PURPOSE: An activating device for a fuel cell is provided to reduce activation time and used hydrogen amount by enabling repetitive cycle operation in a specified voltage state. CONSTITUTION: An activating device for a fuel cell comprises a fuel supply device(31), a fuel supply unit(30), an air supply device(41), an air supply unit(40), a deionized water supply device(51), an electron load(61), a fuel reprocessing device(71), a deionized water condenser(81), and a control device(100). The fuel supply device supplies the fuel to a fuel cell stack(10). The fuel supply unit supplies the humidified fuel to a fuel humidifier(32) by controlling the flow rate of the fuel provided from the fuel supply device.

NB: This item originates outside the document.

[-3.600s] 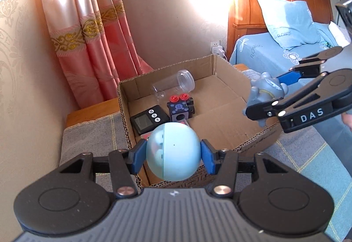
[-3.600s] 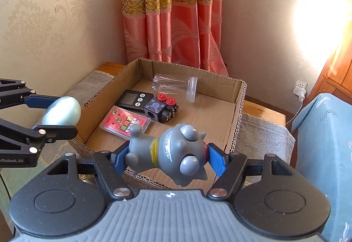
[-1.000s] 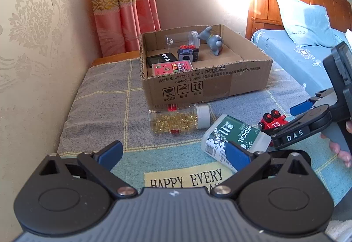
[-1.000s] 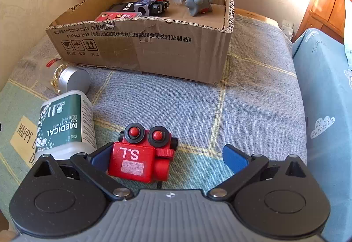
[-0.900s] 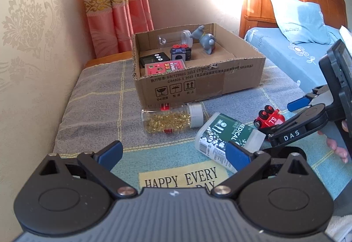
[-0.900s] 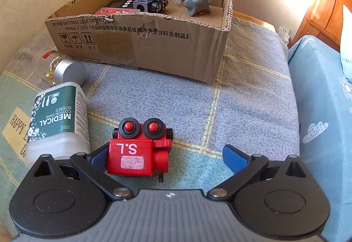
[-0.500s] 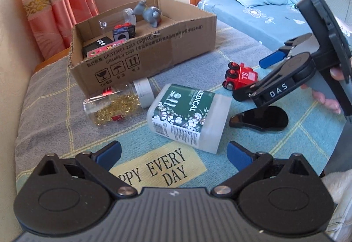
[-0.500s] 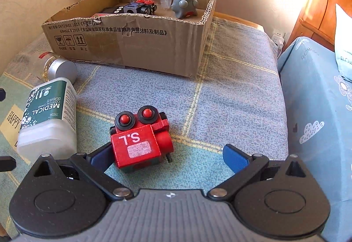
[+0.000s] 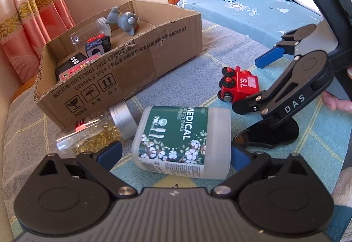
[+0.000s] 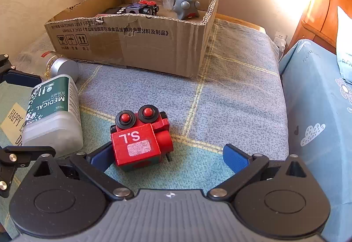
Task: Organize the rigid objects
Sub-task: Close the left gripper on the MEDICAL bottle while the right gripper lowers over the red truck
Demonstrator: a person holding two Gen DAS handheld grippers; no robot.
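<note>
Right gripper spread wide, red toy train perhaps touching left finger

Changes logged against earlier frames:
- Left tongs: formerly clamped on a pale blue ball, since spread wide; advanced until the cotton swab bottle lies between the blue pads at lower centre.
- Right tongs: grey figurine released, now inside the cardboard box at upper centre; spread wide, closed in on the red toy train, left pad beside it.
</note>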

The fuel supply device supplies the air to a fuel cell stack.

Description

Activator for fuel cell {EQUIPMENT OF ACTIVATING STACK FOR FUEL CELL}

The present invention relates to an activation device for a fuel cell that activates the fuel cell so as to exhibit the best performance.

A fuel cell is a power generation system that directly converts the chemical reaction energy of hydrogen and oxygen contained in hydrocarbon-based materials such as methanol, ethanol and natural gas into electrical energy.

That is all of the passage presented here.